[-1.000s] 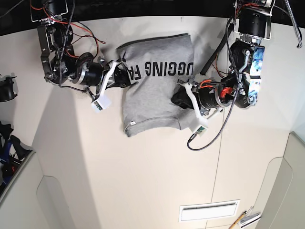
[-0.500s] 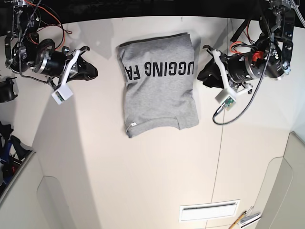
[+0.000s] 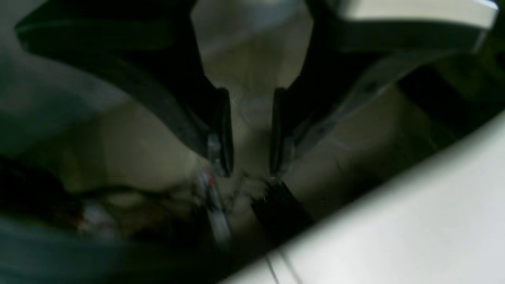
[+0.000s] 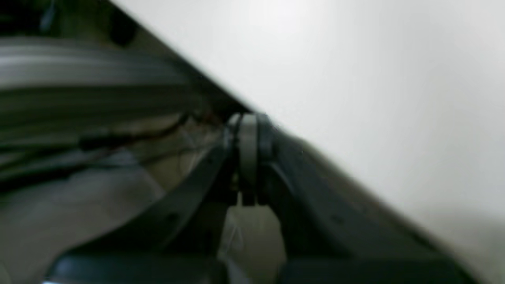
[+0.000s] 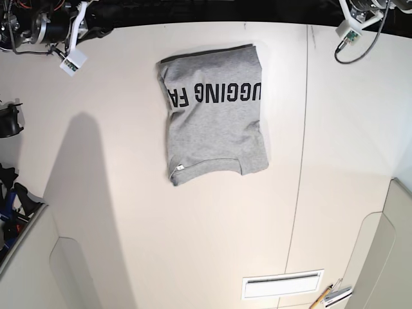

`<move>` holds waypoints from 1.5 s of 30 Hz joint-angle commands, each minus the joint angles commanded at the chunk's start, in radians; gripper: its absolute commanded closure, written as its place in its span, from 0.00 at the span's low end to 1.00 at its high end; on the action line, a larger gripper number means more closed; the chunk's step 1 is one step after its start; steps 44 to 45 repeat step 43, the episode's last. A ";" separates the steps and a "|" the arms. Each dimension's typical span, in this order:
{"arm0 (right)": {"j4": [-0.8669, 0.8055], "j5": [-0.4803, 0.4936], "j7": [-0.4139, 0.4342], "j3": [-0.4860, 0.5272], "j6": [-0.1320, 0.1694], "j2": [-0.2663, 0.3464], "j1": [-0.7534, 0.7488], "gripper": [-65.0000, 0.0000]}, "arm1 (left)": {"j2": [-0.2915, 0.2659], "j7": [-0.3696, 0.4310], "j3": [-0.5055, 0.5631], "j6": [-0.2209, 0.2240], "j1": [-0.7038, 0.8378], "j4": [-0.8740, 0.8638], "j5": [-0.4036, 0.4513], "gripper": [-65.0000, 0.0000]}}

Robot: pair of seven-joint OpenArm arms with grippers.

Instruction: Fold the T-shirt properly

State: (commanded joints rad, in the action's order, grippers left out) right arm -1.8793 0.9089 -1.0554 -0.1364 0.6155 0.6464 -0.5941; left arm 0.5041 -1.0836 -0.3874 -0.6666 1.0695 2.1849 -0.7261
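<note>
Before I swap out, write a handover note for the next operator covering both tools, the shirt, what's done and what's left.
Left tool: open, nothing between the fingers, off at the far right corner of the base view.
Right tool: fingertips together, holding nothing, at the far left corner of that view.
T-shirt: lying on the table, untouched by either arm, part of its black lettering face up.
Done: folded into a compact, roughly rectangular bundle.
Left: probably nothing major; perhaps check the slightly curved edge by the collar.
</note>
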 joint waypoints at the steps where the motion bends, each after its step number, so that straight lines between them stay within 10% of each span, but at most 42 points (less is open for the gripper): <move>1: 0.000 0.000 0.000 0.000 0.000 0.014 -0.023 1.00 | 0.000 0.018 0.000 0.000 0.042 -0.001 0.014 0.73; 8: 0.003 -0.004 0.000 0.002 0.002 0.082 -0.163 1.00 | 0.003 0.129 0.085 -0.032 0.158 -0.211 0.156 0.73; 14: 0.010 -0.019 0.005 0.085 0.002 0.192 -0.182 1.00 | 0.068 0.459 0.349 -0.032 0.149 -0.507 0.517 0.73; 17: 0.024 -0.074 0.029 0.197 0.002 0.229 -0.182 1.00 | 0.067 0.468 0.459 -0.032 0.110 -0.626 0.591 0.73; 23: 0.111 -0.346 0.239 0.432 0.001 0.243 -0.174 1.00 | 0.061 0.650 0.629 -0.032 -0.089 -0.940 0.601 0.73; 30: 0.381 -0.457 0.431 0.682 0.001 0.240 -0.019 1.00 | 0.056 0.653 0.814 -0.032 -0.371 -1.271 0.600 0.73; 35: 0.638 -0.489 0.433 0.822 0.001 0.149 0.137 1.00 | 0.045 0.665 0.987 -0.032 -0.576 -1.460 0.570 0.73; 45: 0.894 -0.528 0.435 1.015 -0.002 -0.035 0.335 1.00 | -0.161 0.669 1.024 -0.032 -0.730 -1.658 0.526 0.73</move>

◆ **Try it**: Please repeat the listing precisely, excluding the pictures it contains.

◆ **Result of the task**:
[-1.000s] 
[-0.500s] 
[+0.000s] 
[+0.000s] 
[+0.000s] 

`<move>` holds waypoints from 1.5 s of 30 Hz joint-angle commands, each minus the joint angles commanded at the chunk's start, in radians; gripper: its absolute commanded closure, written as its place in its span, from 0.00 at the span's low end to 1.00 at its high end; on the action line, a larger gripper number means more closed; the chunk's step 1 is one step after its start; steps 44 to 45 repeat step 43, the episode's last. A ";" separates the steps and a "|" the arms. Each dimension's typical span, in this order:
{"arm0 (right)": {"j4": [-0.8669, 0.8055], "j5": [-0.4803, 0.4936], "j7": [-0.4139, 0.4342], "j3": [-0.4860, 0.5272], "j6": [-0.1320, 0.1694], "j2": [-0.2663, 0.3464], "j1": [-0.7534, 0.7488], "gripper": [-65.0000, 0.0000]}, "arm1 (left)": {"j2": [-0.2915, 0.2659], "j7": [-0.3696, 0.4310], "j3": [-0.5055, 0.5631], "j6": [-0.2209, 0.2240], "j1": [-0.7038, 0.8378], "j4": [-0.8740, 0.8638], "j5": [-0.4036, 0.4513], "gripper": [-65.0000, 0.0000]}}

Robot: pair of seven-joint OpenArm arms with grippers.

Instruction: Fold the T-shirt properly

State: (commanded joints rad, in the action's order, grippers left out) right arm -1.8793 0.9089 -1.0554 -0.1364 0.6155 0.6464 -0.5941; left arm 0.5041 -1.0836 -0.3874 -0.6666 1.0695 2.1849 -0.7261
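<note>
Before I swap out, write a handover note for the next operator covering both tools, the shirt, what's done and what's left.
Left tool: open, nothing between the fingers, off at the far right corner of the base view.
Right tool: fingertips together, holding nothing, at the far left corner of that view.
T-shirt: lying on the table, untouched by either arm, part of its black lettering face up.
Done: folded into a compact, roughly rectangular bundle.
Left: probably nothing major; perhaps check the slightly curved edge by the collar.
</note>
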 joint waypoints at the steps where the motion bends, each after its step number, so that straight lines between them stay within 10% of each span, but at most 42 points (less is open for the gripper): <move>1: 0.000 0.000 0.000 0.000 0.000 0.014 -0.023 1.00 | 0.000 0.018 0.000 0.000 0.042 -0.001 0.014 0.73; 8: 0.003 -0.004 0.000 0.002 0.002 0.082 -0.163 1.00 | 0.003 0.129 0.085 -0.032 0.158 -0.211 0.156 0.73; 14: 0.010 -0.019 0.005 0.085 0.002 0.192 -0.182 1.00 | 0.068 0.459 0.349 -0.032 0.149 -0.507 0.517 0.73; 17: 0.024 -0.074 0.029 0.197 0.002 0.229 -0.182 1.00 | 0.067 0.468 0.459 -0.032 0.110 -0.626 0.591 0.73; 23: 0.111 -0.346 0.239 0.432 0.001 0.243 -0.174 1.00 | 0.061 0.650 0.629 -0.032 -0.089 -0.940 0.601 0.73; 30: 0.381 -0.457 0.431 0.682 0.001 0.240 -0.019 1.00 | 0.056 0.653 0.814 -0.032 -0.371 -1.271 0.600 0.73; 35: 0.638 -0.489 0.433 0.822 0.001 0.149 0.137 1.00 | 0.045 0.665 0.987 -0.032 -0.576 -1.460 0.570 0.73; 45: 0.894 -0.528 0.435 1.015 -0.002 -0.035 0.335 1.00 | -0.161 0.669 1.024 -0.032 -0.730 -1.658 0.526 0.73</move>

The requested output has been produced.